Matt Garza, who takes the mound Wednesday, is 4-1 with a 2.06 ERA and should have no problem against a Mariners offense that ranks among the worst in the American League. (Seattle entered play Tuesday tied with Cleveland for the fewest runs scored in the American League.)

The acquisitions of Lee and Chone Figgins made the Mariners a trendy preseason pick to win the AL West, but they now find themselves in last place with an anemic offense and a less-than-impressive bullpen.
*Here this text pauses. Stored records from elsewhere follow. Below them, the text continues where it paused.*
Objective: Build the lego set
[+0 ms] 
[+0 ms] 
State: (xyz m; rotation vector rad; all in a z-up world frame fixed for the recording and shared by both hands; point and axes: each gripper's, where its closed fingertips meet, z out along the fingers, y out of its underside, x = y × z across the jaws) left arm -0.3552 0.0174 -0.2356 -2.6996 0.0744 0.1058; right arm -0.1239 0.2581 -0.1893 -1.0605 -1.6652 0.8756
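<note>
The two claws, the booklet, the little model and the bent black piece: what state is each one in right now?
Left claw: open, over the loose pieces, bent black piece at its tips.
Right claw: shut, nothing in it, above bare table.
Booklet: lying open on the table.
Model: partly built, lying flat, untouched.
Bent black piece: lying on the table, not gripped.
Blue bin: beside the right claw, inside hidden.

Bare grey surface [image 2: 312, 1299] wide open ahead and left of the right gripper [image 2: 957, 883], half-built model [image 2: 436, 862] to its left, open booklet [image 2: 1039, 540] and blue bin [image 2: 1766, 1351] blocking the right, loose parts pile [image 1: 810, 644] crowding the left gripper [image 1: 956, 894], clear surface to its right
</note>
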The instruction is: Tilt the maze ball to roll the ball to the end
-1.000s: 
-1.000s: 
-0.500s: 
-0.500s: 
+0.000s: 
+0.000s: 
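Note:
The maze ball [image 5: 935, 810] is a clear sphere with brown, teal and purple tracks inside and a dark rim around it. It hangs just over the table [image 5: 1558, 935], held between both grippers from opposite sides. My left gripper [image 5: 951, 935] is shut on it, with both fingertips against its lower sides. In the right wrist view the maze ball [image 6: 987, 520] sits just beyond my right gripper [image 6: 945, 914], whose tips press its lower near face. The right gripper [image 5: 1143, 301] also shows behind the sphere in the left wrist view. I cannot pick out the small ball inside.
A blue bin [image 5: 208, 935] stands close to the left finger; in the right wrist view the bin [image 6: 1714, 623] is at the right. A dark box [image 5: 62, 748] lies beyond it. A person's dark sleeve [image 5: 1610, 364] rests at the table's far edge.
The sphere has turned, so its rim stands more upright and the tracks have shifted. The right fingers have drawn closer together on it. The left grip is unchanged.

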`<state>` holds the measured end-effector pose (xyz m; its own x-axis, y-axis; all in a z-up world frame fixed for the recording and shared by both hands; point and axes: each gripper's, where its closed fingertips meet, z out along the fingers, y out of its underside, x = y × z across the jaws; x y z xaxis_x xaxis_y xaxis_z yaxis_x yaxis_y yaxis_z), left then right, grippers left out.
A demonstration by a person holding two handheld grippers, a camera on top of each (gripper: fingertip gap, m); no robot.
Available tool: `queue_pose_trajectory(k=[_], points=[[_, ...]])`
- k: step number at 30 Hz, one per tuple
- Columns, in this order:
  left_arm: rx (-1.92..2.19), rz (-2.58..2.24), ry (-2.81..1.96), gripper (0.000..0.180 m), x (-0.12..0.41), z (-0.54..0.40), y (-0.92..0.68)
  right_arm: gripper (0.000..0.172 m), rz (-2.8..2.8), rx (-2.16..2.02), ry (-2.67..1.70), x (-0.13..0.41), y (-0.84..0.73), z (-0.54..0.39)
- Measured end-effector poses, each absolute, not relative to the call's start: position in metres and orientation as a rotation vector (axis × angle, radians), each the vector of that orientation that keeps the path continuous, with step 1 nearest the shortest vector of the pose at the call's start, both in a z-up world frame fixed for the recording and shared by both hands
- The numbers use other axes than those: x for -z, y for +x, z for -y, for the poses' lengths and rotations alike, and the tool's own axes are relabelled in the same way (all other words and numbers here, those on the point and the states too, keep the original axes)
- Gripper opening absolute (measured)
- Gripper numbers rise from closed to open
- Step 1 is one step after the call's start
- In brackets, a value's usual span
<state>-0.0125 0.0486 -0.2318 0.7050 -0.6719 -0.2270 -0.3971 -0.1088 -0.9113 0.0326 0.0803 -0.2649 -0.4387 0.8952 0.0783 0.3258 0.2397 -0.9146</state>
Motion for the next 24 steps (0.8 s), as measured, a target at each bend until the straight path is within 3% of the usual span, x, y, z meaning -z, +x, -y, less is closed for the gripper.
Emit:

The good news is that, unlike the Rays' situation in the AL East, Seattle could still conceivably take its division with 90 wins. Lee and Felix Hernandez are arguably the best one-two punch in baseball, and Doug Fister has baffled opponents, sporting a 1.29 ERA (first in the AL) and just five walks over 35 innings of work. Even Lee's replacement, journeyman Jason Vargas (2-1, 3.60), has garnered praise, allowing just three earned runs in his past two starts (and both times pitching into the seventh inning). The Mariners have got to start hitting, but there's no reason to think that they won't be in the AL West picture down the stretch.

And there's no reason to think that Cliff Lee can't put up an impressive fight on Wednesday night. If anyone is capable of shutting down an offense like Tampa Bay's, it's Lee.

Aaron Boone is an analyst for "Baseball Tonight."